Oder: Wie verfasse ich eine Beschwerde?

An diesem Wochenende geht es um einen der wichtigsten Punkte der Arbeit von Asyl in Not und in unserem Schwerpunkt: Der Umgang mit unterschiedlichen Rechtsmitteln. Wir bekommen eine Einführung darin, welche Rechtsmittel uns zur Verfügung stehen und wie zu entscheiden ist, welches davon angewandt wird. Wir verfassen dabei selbst Schriftsätze, besprechen sie durch und feedbacken uns gegenseitig.

WANN: Samstag, 27. und Sonntag, 28. November 2021
WO: tbh (jedenfalls in Wien)
 

Bis Anfang Februar haben wir im Lehrgang schon viel gelernt. Gemeinsam wollen wir an diesem Wochenende noch einmal die wichtigen Inhalte wiederholen und offene Fragen klären.
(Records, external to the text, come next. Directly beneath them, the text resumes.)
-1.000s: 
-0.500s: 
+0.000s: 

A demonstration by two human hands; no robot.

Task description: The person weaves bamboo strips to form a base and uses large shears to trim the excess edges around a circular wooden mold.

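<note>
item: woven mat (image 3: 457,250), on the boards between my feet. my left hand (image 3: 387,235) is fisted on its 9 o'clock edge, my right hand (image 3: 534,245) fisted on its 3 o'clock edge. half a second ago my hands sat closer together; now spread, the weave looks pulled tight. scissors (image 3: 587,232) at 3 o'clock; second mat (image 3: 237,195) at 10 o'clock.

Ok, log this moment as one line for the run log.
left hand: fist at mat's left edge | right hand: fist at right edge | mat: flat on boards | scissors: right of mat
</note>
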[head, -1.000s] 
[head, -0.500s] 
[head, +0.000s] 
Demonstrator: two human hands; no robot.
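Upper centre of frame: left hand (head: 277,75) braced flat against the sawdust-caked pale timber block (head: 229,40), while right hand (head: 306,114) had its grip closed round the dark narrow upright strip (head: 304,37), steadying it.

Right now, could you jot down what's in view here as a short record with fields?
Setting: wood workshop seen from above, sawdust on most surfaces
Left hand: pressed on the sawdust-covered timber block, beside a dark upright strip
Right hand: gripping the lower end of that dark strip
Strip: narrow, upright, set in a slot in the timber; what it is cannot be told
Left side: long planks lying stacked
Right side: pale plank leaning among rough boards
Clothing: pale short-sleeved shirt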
Außerdem geht es im Februar nun  in die Praxis. Das heißt: Je nach Interesse wird im Anschluss an einem Projekt gearbeitet. Am Seminarwochenende planen wir daher, welche Projekte wir angehen wollen. 

WANN: Samstag, 5. & Sonntag, 6. Februar 2022
WO: tbh (jedenfalls in Wien)

ÜBER ASYL IN NOT

“Asyl in Not ist eine unabhängige Menschenrechts-NGO, die geflüchteten Menschen unvoreingenommene rechtliche Beratung und Vertretung im Asylverfahren bietet. Unsere politische Expertise und die Fähigkeit zur Analyse macht unsere juristische Arbeit erfolgreich. Wir verstehen uns nicht bloß als karitative Organisation, sondern wir nutzen die rechtliche Hilfe für Einzelne als unser Werkzeug um auf die Wahrung der Menschenrechte zu pochen.”